_Collection entries_:
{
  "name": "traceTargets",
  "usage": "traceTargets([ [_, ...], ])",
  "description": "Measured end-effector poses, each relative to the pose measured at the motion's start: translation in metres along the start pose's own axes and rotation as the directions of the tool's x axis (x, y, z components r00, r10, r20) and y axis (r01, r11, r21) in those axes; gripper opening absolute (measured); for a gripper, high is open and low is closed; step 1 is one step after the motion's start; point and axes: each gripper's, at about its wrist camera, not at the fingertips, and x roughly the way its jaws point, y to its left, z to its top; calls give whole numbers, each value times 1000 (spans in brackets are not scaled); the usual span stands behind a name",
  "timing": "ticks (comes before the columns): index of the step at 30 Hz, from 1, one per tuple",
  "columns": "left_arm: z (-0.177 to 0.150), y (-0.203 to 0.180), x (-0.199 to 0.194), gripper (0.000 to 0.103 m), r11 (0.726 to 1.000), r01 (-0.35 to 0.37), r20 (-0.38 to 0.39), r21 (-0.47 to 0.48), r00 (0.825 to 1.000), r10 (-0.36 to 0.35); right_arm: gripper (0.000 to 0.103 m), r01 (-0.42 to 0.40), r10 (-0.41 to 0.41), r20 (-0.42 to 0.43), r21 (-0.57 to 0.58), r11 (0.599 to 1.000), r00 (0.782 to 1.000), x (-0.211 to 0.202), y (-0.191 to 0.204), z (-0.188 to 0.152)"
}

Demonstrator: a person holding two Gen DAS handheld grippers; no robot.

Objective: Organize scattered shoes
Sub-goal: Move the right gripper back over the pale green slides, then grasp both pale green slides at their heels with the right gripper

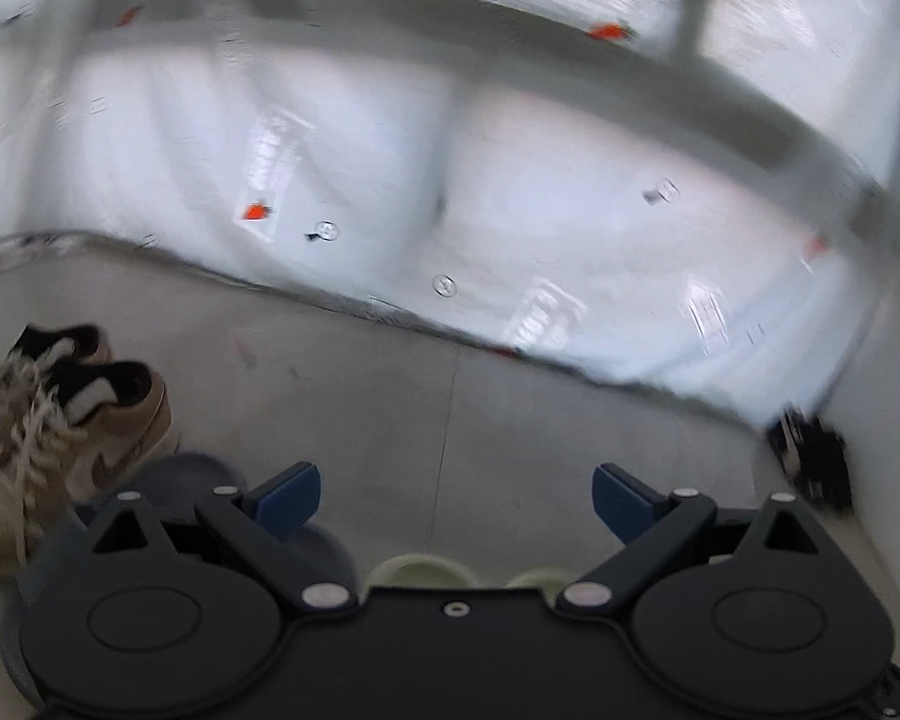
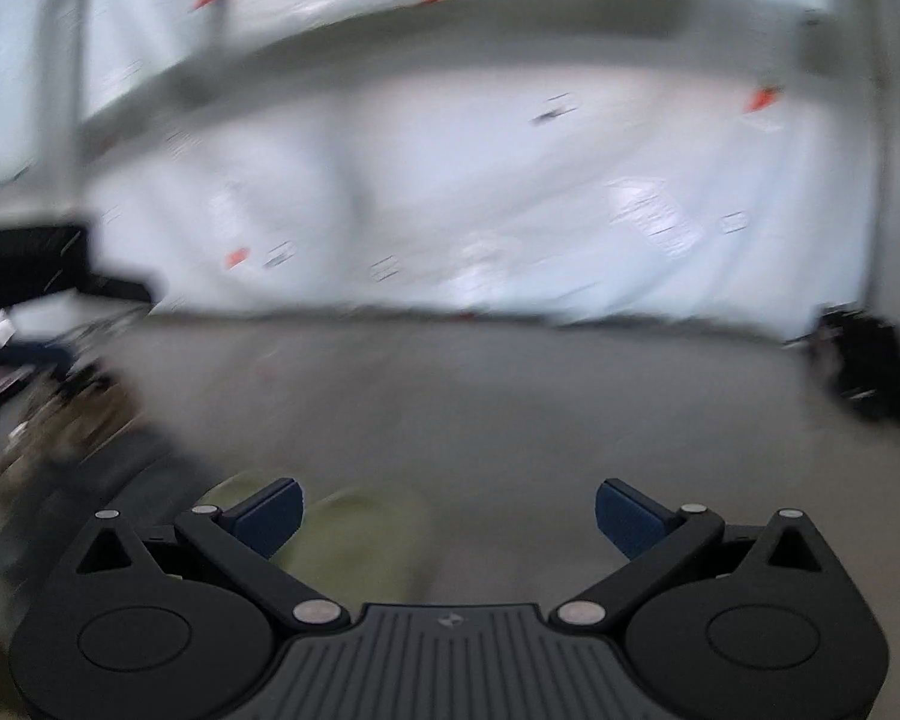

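A pair of tan and brown sneakers [image 1: 60, 420] with cream laces stands side by side on the grey floor at the left of the left wrist view. My left gripper [image 1: 456, 495] is open, with bare floor between its blue pads, to the right of the sneakers. A grey rounded shoe [image 1: 180, 480] lies just under its left finger, and two pale rounded shapes [image 1: 420, 570] show below its body. In the blurred right wrist view my right gripper [image 2: 450, 516] stands wide open and holds nothing. A pale olive shoe [image 2: 360, 540] lies on the floor under it.
Plastic-wrapped white bundles [image 1: 510, 210] fill metal shelving along the back wall. A black object [image 1: 816, 462] sits on the floor by the right wall, also in the right wrist view as a dark blur [image 2: 870, 372]. Dark clutter [image 2: 30, 300] stands at the left.
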Motion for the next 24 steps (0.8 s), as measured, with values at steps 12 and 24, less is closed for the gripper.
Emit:
traceTargets([
  [12, -24, 43, 10, 98, 982, 185, -125, 34, 976, -179, 96, 1, 8, -194, 48, 999, 981, 10, 100, -56],
  [24, -36, 52, 8, 98, 973, 220, -182, 68, 962, -205, 96, 93, -98, -98, -52, 994, 990, 39, 114, -93],
])
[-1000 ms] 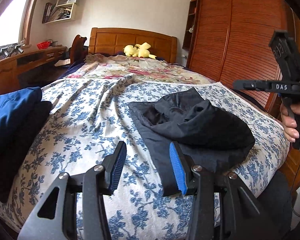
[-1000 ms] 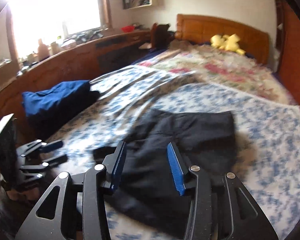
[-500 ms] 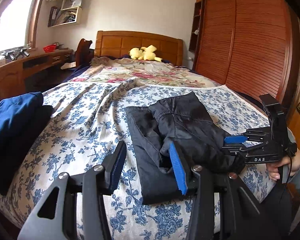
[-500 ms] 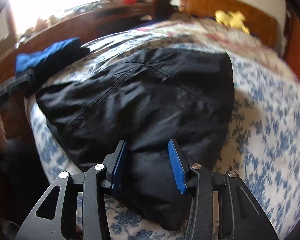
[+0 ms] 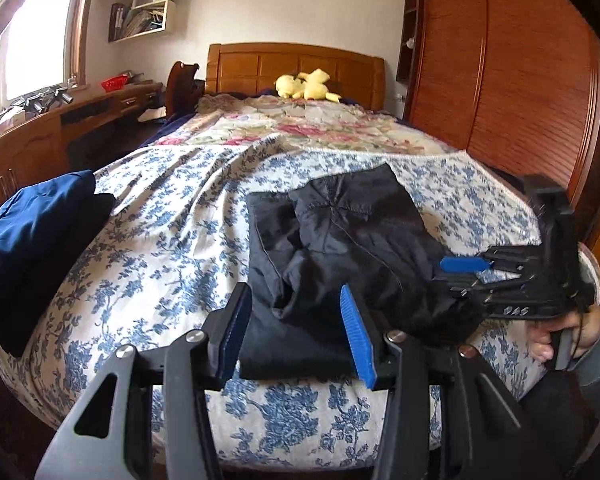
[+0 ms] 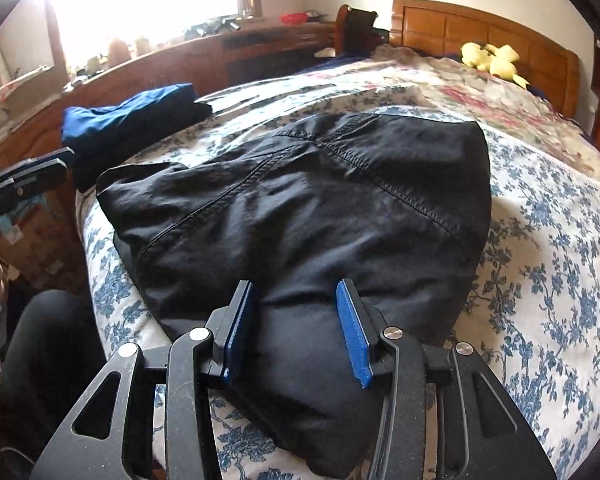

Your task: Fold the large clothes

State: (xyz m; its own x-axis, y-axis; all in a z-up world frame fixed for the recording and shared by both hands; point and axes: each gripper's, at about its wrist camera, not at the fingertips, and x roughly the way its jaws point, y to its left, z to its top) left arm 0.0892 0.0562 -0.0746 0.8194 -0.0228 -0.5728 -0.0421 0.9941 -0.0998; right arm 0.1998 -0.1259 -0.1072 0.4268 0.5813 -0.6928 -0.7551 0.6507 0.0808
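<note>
A black garment [image 6: 300, 208], partly folded into a rumpled bundle, lies on a bed covered by a white spread with blue flowers [image 5: 160, 248], close to the near edge of the mattress. Stitched seams cross its top layer, and a flatter layer of the same black cloth sticks out beneath it on the left.

The left gripper [image 5: 296, 328] hovers at the near left corner of the garment, its blue-padded fingers [image 5: 358, 336] spread apart with black cloth showing between them; nothing appears pinched. The right gripper [image 6: 296, 332] sits low over the garment's near right end, fingers [image 6: 354, 332] likewise spread. The cloth bulges up in the gap, but from this angle it is hard to say whether the pads touch it. In the left wrist view, the right gripper [image 5: 464, 272] comes in from the right side, held by a hand [image 5: 568, 332] in a grey sleeve.

A folded blue garment [image 5: 32, 216] rests on top of something dark at the left edge of the bed, well apart from the black one. A yellow plush toy [image 5: 306, 84] lies by the wooden headboard [image 5: 260, 66].
</note>
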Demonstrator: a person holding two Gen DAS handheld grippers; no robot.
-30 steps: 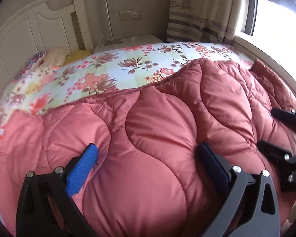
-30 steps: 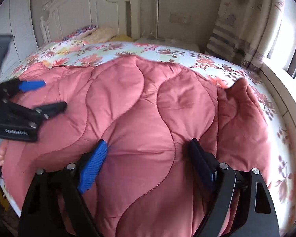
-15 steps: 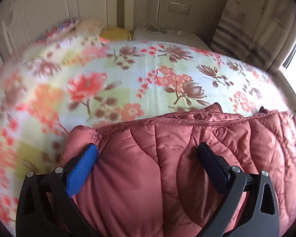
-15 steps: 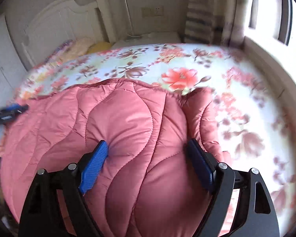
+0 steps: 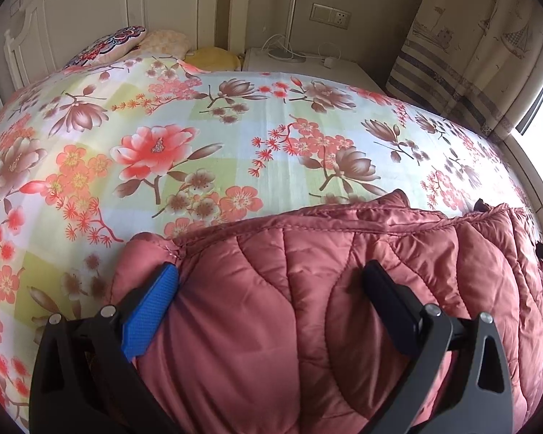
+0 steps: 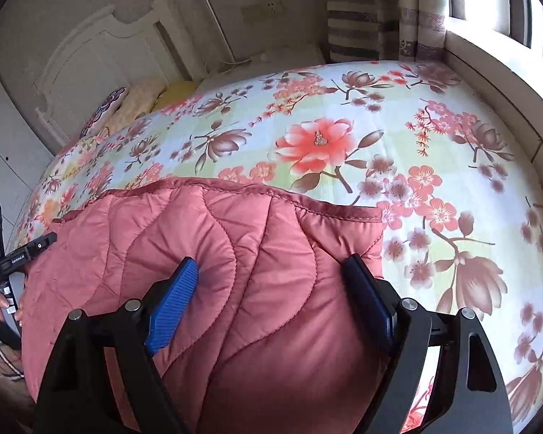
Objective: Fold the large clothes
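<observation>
Both grippers bite into one pink quilted down coat (image 5: 307,311) that lies bunched at the near edge of the bed. Left gripper (image 5: 271,282): its two fingers stand wide apart with a thick fold of the coat filling the gap, the blue pad (image 5: 152,311) pressed into the padding at the coat's left corner and the dark pad dug in on the other side, so it is clamped on the coat. Right gripper (image 6: 269,275): likewise wide, its two pads sunk into the padding near the coat's right end, gripping a fold. A hand (image 6: 3,303) on the left gripper's handle shows at the edge of the right wrist view. One floral bedsheet (image 5: 235,115) covers the mattress beyond the coat's piped hem. At the white headboard (image 5: 90,7) lie what look like three cushions, one patterned (image 5: 105,43), though the far two are small and blurred. One striped curtain (image 5: 470,47) hangs beside the window.
</observation>
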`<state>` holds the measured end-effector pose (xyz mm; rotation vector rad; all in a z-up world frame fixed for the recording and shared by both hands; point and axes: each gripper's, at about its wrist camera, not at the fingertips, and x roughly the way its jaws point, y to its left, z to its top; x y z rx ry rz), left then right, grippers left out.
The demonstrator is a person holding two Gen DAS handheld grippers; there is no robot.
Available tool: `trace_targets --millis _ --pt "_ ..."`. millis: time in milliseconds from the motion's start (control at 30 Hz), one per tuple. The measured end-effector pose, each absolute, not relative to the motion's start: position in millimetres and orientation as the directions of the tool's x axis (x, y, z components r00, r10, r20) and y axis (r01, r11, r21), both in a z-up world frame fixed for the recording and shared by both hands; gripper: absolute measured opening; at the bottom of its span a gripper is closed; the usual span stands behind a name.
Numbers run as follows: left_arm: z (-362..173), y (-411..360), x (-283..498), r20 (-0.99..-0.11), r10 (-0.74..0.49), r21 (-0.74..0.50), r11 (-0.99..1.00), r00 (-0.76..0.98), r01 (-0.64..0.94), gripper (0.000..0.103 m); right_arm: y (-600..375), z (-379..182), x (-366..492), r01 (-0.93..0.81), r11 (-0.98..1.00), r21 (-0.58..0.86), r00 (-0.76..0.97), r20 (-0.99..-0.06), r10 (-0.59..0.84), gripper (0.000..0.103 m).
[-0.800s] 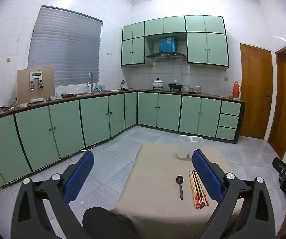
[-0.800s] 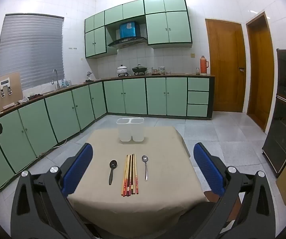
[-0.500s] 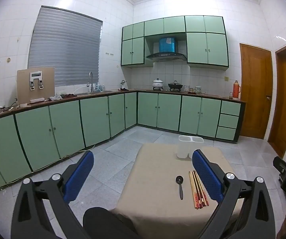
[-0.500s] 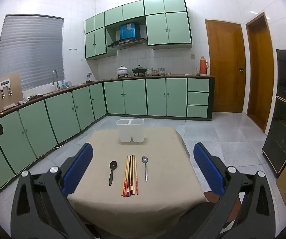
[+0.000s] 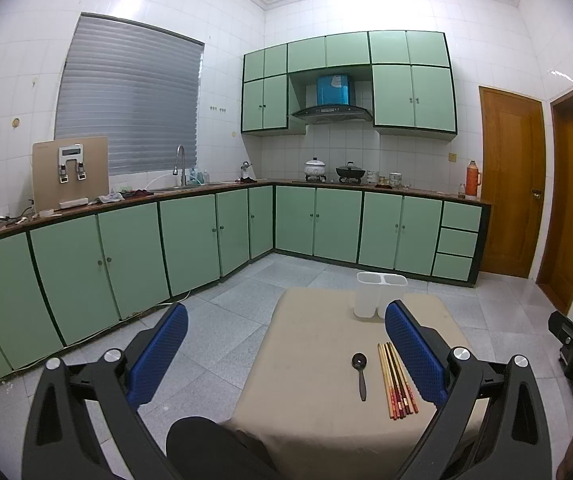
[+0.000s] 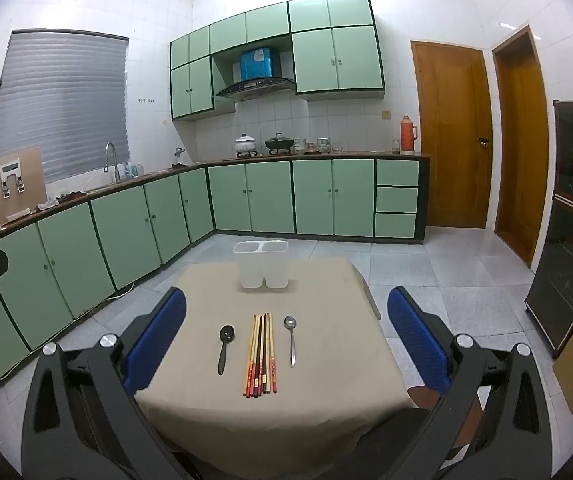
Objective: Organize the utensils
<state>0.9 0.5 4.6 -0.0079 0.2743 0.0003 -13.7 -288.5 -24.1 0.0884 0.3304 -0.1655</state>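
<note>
Change: nothing has shifted since the earlier views; sorting not begun
Tongs: left tongs and right tongs both spread wide, empty
Utensils: black plastic spoon, bundle of wooden chopsticks, steel spoon lie mid-desk
Holder: white two-compartment plastic holder at 12 o'clock on the beige-clothed desk

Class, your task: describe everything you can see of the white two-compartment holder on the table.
The holder is a translucent white container, plastic by its look, made of two tall compartments joined side by side, each with a rounded open top. It stands upright near the far edge of the table, on the beige cloth, well beyond the chopsticks and the two spoons. Both compartments look empty. Nothing touches it except the cloth beneath it.
</note>
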Motion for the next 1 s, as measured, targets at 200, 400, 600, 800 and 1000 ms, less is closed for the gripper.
trace_targets --millis 200,400,600,800,1000 --pt "4.4 -1.0 -0.4 -0.264 0.001 -0.005 1.000 0.964 -0.002 0.097 -288.6 -22.5 -13.9 0.177 0.983 0.058 0.933 -0.328 -0.148 0.098" --pt "4.8 -0.9 -0.8 -0.263 0.001 -0.007 1.000 0.965 -0.003 0.097 -288.3 -21.8 -14.4 0.177 0.983 0.057 0.934 -0.326 -0.149 0.098" --pt "5.5 -1.0 -0.8 -0.259 0.005 -0.007 1.000 0.966 -0.007 0.097 -290.1 -19.3 -16.1 0.177 0.983 0.057 0.934 -0.323 -0.150 0.098" --pt "4.8 -1.3 -0.6 -0.259 0.005 -0.006 1.000 0.966 -0.007 0.097 -290.0 -19.5 -16.2 0.177 0.982 0.057 0.935 -0.322 -0.150 0.098" --pt "5.6 -0.1 -1.4 -0.261 0.005 -0.008 1.000 0.965 -0.007 0.097 -290.5 -18.2 -17.5 0.177 0.982 0.059 0.935 -0.322 -0.149 0.098"
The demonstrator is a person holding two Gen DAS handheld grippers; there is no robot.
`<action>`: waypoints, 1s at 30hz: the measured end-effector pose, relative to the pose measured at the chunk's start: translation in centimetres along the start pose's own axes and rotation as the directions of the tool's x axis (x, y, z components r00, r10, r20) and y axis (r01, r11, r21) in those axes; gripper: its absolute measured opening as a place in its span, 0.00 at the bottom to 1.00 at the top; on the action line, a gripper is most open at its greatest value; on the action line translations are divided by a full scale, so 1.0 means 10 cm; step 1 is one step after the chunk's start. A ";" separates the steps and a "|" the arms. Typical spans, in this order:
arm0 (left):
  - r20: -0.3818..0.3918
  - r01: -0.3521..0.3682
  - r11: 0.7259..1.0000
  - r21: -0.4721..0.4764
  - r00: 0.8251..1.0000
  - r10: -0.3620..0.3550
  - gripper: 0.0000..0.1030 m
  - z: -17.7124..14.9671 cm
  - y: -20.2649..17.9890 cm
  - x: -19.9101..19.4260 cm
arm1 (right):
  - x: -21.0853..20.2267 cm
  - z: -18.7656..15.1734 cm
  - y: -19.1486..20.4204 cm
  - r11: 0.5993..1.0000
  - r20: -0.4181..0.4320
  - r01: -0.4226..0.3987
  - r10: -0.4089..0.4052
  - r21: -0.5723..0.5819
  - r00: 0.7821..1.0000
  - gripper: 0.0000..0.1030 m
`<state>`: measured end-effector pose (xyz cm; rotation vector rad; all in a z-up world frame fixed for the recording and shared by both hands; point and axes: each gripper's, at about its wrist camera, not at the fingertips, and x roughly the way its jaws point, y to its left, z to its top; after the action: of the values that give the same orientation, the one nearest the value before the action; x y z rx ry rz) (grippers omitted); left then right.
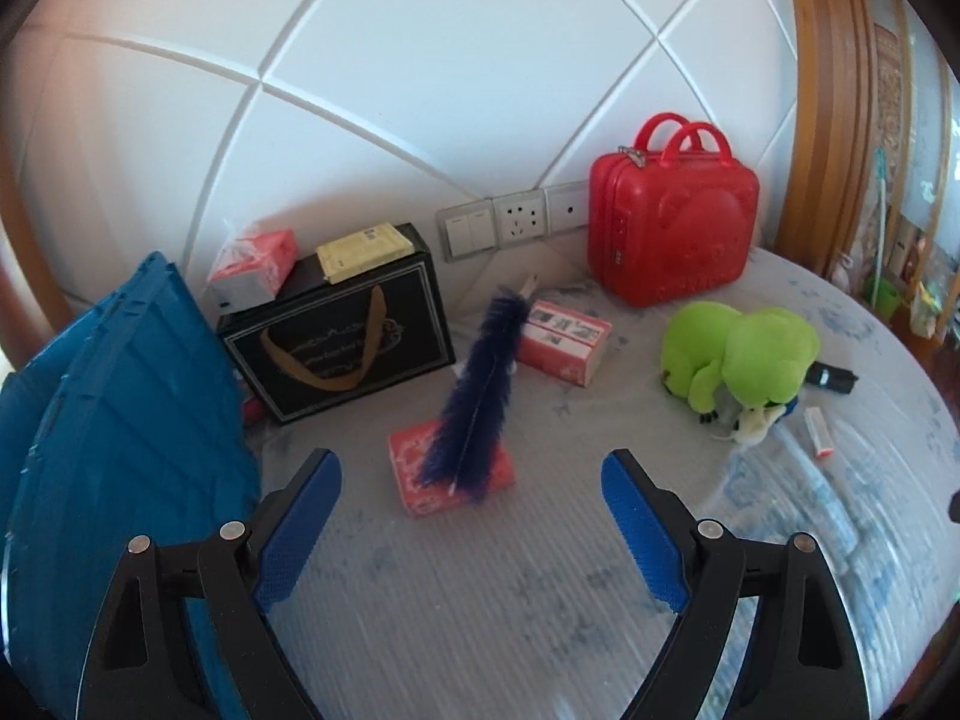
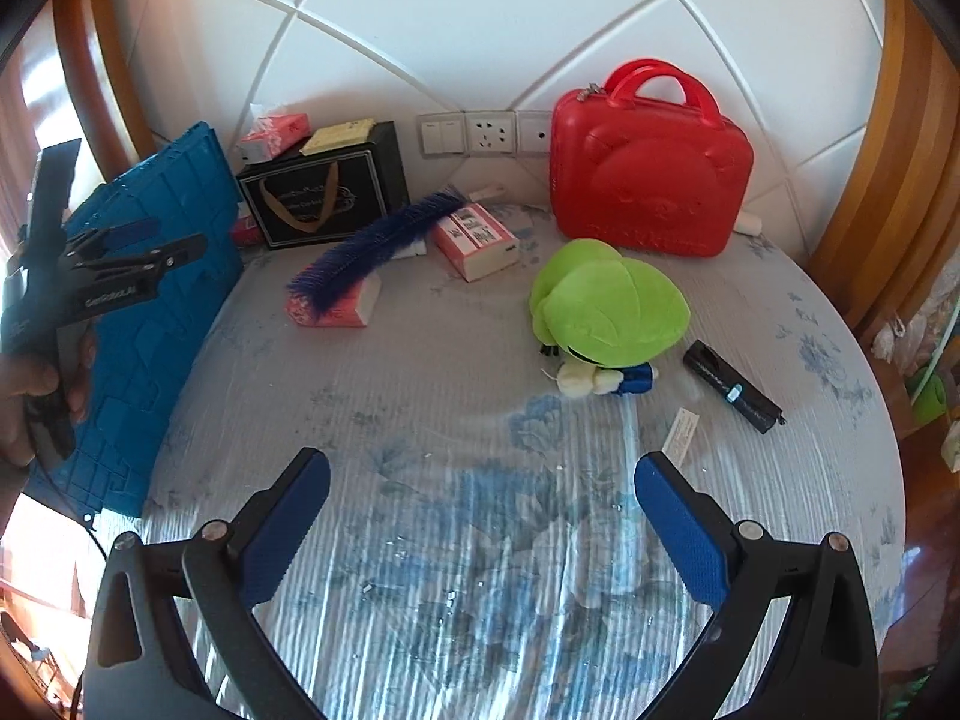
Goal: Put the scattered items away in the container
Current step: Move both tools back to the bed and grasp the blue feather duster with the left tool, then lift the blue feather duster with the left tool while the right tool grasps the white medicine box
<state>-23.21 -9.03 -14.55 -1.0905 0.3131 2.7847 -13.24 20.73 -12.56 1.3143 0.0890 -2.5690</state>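
Fingers of both the left gripper (image 1: 471, 477) and right gripper (image 2: 483, 480) stand apart, empty; green plush frog (image 2: 606, 306) at one o'clock of the right, blue plastic crate (image 2: 162, 276) at nine.

Blue crate (image 2: 174, 276) leans at the bed's left — feather (image 2: 375, 240) across a pink pack (image 2: 336, 309), green plush (image 2: 606, 306) seemingly face-down.
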 end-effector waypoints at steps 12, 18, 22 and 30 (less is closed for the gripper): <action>-0.130 0.042 0.994 0.097 0.991 -0.029 0.81 0.20 -0.10 2.37 | 0.93 -0.83 -0.66 0.982 -0.122 0.120 -0.102 0.148 0.987 1.00; -0.302 0.107 0.985 0.136 0.951 -0.062 0.28 0.22 -0.20 3.01 | 1.08 -1.20 -0.87 0.971 -0.197 0.159 -0.123 0.179 0.973 1.00; -0.270 0.132 0.986 0.101 0.957 -0.101 0.13 0.23 -0.21 2.86 | 1.08 -1.19 -1.00 0.965 -0.197 0.172 -0.132 0.199 0.971 1.00; -0.162 0.135 0.987 0.086 0.980 -0.120 0.11 0.29 -0.23 2.23 | 1.10 -0.87 -1.03 0.968 -0.147 0.159 -0.132 0.194 0.980 1.00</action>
<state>-40.96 -5.05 -28.04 -1.2615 0.3761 2.5508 -15.15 30.00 -27.21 1.6105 -0.0583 -2.6683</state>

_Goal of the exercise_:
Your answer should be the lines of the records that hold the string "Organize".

_Output of the task_:
Objective: Organize scattered shoes
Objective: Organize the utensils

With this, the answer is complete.